Dans d'autres cas, particulièrement chez les plus classiques, la veille s'effectuera au kraal, donc en un point situé à la fois au centre du camp et à proximité des tentes des chefs, qui dispose également de bancs mais peut être partiellement abrité et disposer d'une table. La portée symbolique du feu est ici augmentée, puisque le feu du kraal représente le foyer du camp (à rapprocher du foyer des maisons antiques ou des tribus «primitives», chez qui le feu est synonyme de survie et d'humanité). Dans ce cas, si le kraal est occupé par les chefs en début de nuit, le premier tour de veille peut être pris auprès du feu de veillée.

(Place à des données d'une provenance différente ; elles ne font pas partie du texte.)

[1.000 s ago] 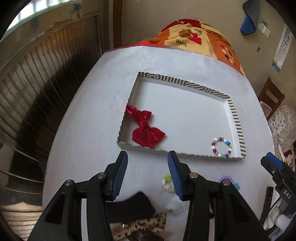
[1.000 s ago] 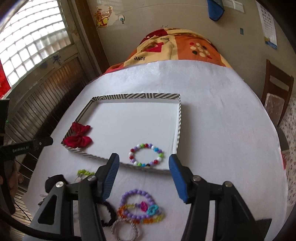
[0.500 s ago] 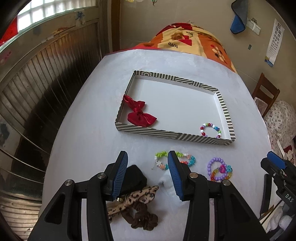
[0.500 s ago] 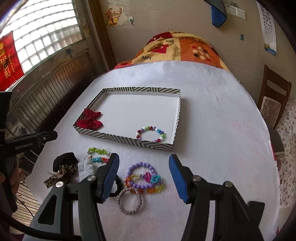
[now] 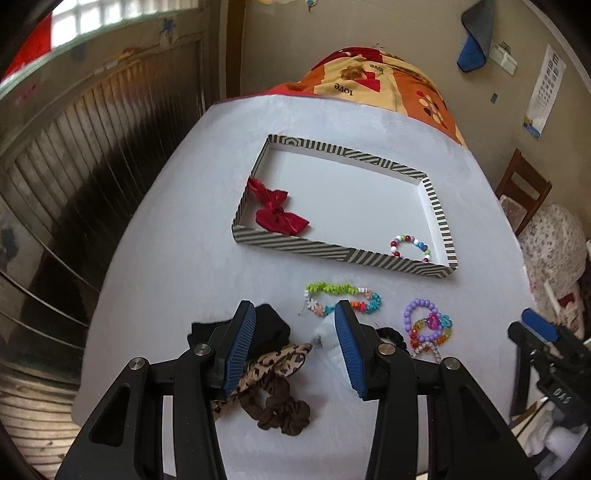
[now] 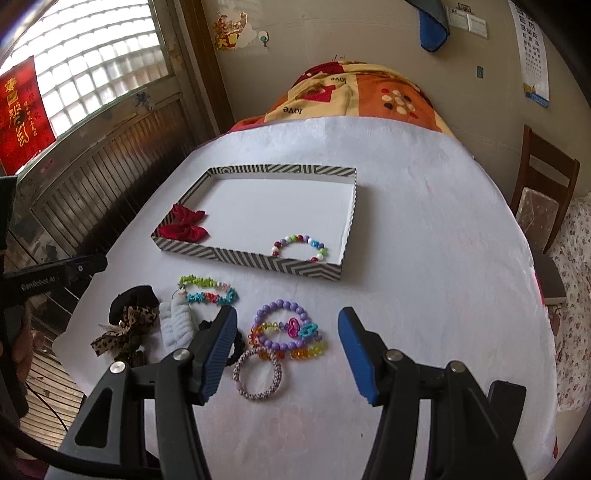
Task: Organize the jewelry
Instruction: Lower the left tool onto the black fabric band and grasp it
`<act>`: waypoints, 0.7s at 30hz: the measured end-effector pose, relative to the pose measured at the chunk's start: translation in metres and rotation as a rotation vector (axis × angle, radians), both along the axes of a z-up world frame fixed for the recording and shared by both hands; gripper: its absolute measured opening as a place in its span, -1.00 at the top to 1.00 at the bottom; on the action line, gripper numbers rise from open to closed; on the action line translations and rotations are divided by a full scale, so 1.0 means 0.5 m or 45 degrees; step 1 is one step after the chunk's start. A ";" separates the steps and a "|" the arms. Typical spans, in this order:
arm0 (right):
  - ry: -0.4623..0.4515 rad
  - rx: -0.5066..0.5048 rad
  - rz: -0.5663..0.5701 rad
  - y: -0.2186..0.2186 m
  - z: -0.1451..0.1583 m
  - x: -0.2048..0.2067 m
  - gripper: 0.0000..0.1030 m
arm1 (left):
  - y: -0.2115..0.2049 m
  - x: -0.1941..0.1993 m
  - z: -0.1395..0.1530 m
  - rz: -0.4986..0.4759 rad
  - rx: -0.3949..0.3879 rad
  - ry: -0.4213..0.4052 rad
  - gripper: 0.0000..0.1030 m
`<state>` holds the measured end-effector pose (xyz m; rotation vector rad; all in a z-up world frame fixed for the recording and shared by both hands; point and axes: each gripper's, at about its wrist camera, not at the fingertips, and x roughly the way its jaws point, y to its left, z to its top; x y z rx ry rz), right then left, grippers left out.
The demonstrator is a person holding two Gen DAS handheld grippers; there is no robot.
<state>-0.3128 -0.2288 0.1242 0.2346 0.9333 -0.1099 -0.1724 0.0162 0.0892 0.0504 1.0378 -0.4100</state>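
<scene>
With both the left claw (image 5: 295, 350) and right claw (image 6: 286, 354) agape and empty above the pile, little looks done: only a red bow (image 5: 277, 212) and one bead bracelet (image 6: 300, 248) lie in the striped tray (image 6: 255, 260); bracelets (image 6: 286, 332) and scrunchies (image 5: 280, 406) wait on the surface (image 6: 424, 277) beside it.

White cloth-covered table (image 6: 424, 258) fills mid frame. At 12 o'clock beyond its far edge, orange/red quilt (image 6: 369, 96) w/ "love" print. Wooden chair (image 6: 543, 192) at 3 o'clock, just beside table edge. Glass-block window (image 6: 92, 70) at 10 o'clock, red banner w/ gold script (image 6: 22, 114) at 9–10. Blue/grey cloth (image 6: 432, 26) hangs on wall at 1 o'clock; wall calendar (image 6: 533, 55) at 2. Floral fabric (image 5: 550, 251) at 3 o'clock in left wrist view.
</scene>
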 end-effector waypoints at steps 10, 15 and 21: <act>0.073 0.027 0.060 0.017 -0.041 0.002 -0.17 | 0.088 0.032 -0.017 0.099 -0.065 0.119 0.50; 0.115 0.048 0.076 0.021 -0.065 0.017 -0.17 | 0.121 0.044 -0.038 0.116 -0.073 0.174 0.50; 0.144 0.060 0.076 0.015 -0.081 0.034 -0.17 | 0.142 0.063 -0.083 0.134 -0.075 0.270 0.49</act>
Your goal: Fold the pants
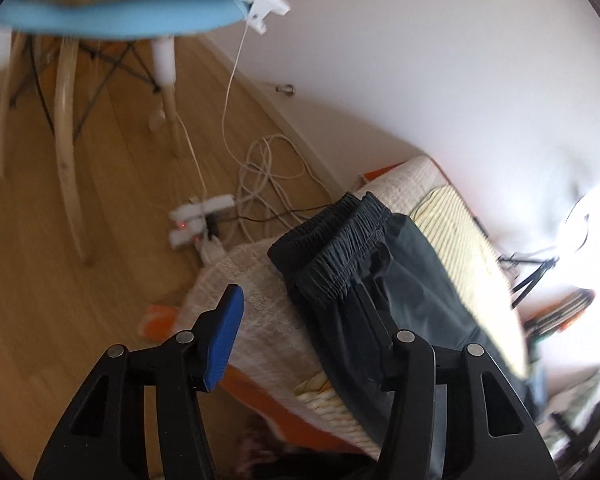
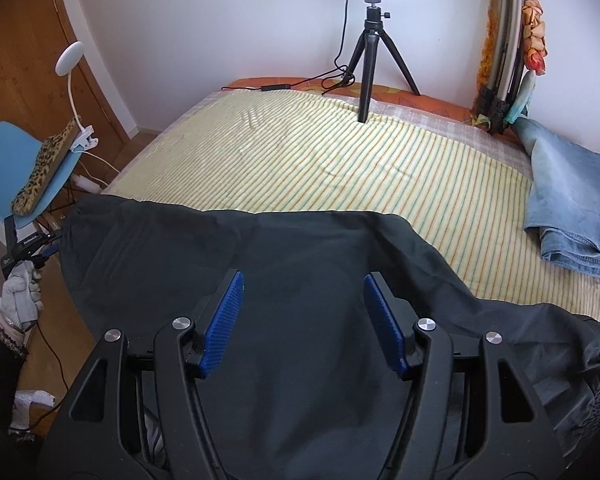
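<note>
Right wrist view: your right gripper (image 2: pixel 302 322) hovers open over the pants (image 2: pixel 284 264), spread along the bed's (image 2: pixel 300 152) near edge for folding. Left gripper (image 1: pixel 300 320) open beside the waistband (image 1: pixel 340 232), nothing gripped.

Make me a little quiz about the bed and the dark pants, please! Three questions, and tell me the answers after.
1. True or false: the right gripper has its blue pads squeezed tight on the dark pants.
2. What stands at the far end of the bed? A) a ring light on a tripod B) a fish tank C) a bicycle
3. Fill in: the folded blue jeans lie on the bed's ____ side in the right wrist view.

Key: 1 false, the pads stand apart above the cloth. 2 A. 3 right.
</note>
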Tool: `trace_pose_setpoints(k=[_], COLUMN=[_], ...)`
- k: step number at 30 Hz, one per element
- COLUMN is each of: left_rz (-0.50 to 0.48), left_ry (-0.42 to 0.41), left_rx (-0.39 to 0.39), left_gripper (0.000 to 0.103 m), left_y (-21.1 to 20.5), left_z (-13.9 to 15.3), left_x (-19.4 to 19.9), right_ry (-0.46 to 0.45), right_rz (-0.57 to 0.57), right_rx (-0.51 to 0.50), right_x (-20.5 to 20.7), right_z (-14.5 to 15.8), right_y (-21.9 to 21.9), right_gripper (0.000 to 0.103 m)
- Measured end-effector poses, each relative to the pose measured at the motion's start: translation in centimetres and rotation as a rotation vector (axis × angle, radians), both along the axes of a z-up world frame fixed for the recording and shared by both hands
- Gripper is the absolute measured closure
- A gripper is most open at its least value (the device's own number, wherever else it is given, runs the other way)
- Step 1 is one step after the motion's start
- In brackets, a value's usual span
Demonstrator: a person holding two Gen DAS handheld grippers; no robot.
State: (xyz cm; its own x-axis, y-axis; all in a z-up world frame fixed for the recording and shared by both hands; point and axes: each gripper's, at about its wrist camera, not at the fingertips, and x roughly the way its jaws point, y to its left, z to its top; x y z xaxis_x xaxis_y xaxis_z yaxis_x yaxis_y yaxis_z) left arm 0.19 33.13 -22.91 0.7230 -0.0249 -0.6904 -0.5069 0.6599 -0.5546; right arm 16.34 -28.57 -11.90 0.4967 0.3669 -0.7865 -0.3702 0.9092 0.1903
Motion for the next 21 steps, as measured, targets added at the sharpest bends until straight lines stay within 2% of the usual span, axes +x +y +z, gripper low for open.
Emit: trace_pose_setpoints(k=[2,4,8,9,10,12,21], left_rz=[0.011,0.012,0.008,0.003,-0.002,0.007,0.044], left_ry=[-0.003,-0.009,-0.023,-0.015,-0.009,0.006,-0.014], left_rx=[-0.033,-0.025,0.017,0.037,0.058,0.098,0.046], left_gripper=[0.05,0.05,0.053,0.055,0.063,0.063,0.063], left_y=[0.3,0.1,-1.0,-1.4,-1.7,-2.2,-1.1], left_z=[-0.6,-0.7,-0.1,0.1,0.2,0.4,-0.3], left_x=[0.3,0.7,1.6,1.9,2.3,2.7,2.5], right_ry=[0.0,-0.002,-0.008,-0.007,-0.007,-0.01,-0.007], right_rz=[0.006,0.014,0.017,0.015,0.012,0.014,0.041], right_rx=[0.009,0.011,0.004,0.008,0.011,0.015,-0.011], right_x=[-0.4,-0.8,-1.3,-1.3,-1.3,-1.3,-1.8], right_z=[0.1,0.3,0.5,0.6,0.7,0.8,0.6], right_y=[0.3,0.6,0.9,0.9,1.0,1.1,2.0], right_gripper=[0.038,0.038,0.038,0.038,0.038,0.038,0.038])
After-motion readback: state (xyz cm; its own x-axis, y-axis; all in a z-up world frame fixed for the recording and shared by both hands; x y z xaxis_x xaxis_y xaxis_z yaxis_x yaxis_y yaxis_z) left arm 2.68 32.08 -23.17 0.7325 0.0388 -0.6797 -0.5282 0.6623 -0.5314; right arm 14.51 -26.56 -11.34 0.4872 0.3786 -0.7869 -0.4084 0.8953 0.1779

Le feu utilisé pour la veille ne devra pas être trop important, par souci de sécurité tout d'abord, ainsi que pour économiser le bois qu'il est difficile d'aller chercher en pleine nuit, mais également afin de ne pas troubler excessivement la nuit (À noter qu'un feu trop fort, comme toute source de lumière, diminue l'efficacité de la vision nocturne lorsqu'on le quitte. Avec un petit feu, celle-ci reviendra plus vite).

De façon générale, on évitera de prendre les tours de veille auprès d'un feu de cuisine …

Aspects pédagogiques

La veille de nuit est un moment à part dans le camp, puisque les jeunes se retrouvent seuls ou à quelques uns, avec la nature, le camp et le calme de la nuit pour eux seuls. Permettant de découvrir un nouvel univers, de découvrir différemment le monde habituel, de prendre le temps de se poser un petit peu avec un ami, la veille de feu est très riche de premières expériences. Se lever silencieusement la nuit, prendre le relais d'amis et passer le relais à d'autres, avoir la forêt pour soi seul sont autant de moments magiques qui font de la veille de nuit une expérience à part.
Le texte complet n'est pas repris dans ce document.